The raffle begins on August 27, 2018 at 12:01am EDT, and ends on September 24, 2018 at 11:59pm EDT, or when all 5500 tickets sell out, whichever comes first. Tickets are $25 each or five for $100, and can be purchased here: http://bit.ly/MoogTrifectaRaffle
Funding raised from the raffle will be used to expand the Foundation’s hallmark educational project, Dr. Bob’s SoundSchool, and to help fund its newest project, the Moogseum, which was announced last week. The Moogseum, a planned interactive, immersive facility that will bring Bob Moog’s legacy and the science of sound and synthesis alive for people of all ages, will be located in downtown Asheville, NC. It is expected to open in April 2019, with an online Moogseum to follow later that year.
All three synthesizers were built in Moog Music’s Buffalo, NY factory in the early 1980s, have been fully restored, and are in excellent technical and cosmetic condition with minor flaws typical with vintage instruments.
The Memorymoog, serial number 1460, has an estimated value of $7,500. It combines six voice polyphony to create a unique polysynth with three voltage controlled, articulated oscillators.
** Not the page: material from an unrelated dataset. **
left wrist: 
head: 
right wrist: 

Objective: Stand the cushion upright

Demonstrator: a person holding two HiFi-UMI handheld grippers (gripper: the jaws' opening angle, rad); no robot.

Each voice has its own 24dB voltage controlled filter. It is often referred to architecturally as six Minimoogs, and is renowned for its rich sound.
The Memorymoog being offered has been retrofitted with a sequencer and MIDI capabilities, normally found only in Memorymoog Plus models. It has been meticulously serviced by vintage synth specialist Wes Taggart, a lauded technician for Memorymoog restoration.
The Moog Source is a 37 key, two oscillator synthesizer with unique features such as patch memory storage, flat-panel membrane buttons, single data wheel assignment, and more. It has two voltage controlled analog oscillators and the legendary 24 dB Moog filter. The unit being offered is serial number 2221 and has an estimated value of $2,400. The Source has been used by such legends as Tangerine Dream, Jan Hammer, Depeche Mode, Devo, and Vince Clarke.
The Moog Rogue is a compact, two oscillator monophonic synthesizer often referred to as “small but mighty” for its legendary powerful bass sounds. Versatile and user-friendly enough to be used as the Taurus II Bass Pedal synth, the Rogue has been used by Will Butler of Arcade Fire, Vince Clarke, Peter Gabriel, Jonny Greenwood of Radiohead, Howard Jones, and more. The unit being offered, serial number 4462, has been restored by acclaimed restoration house Tone Tweakers, and is valued at $2,000.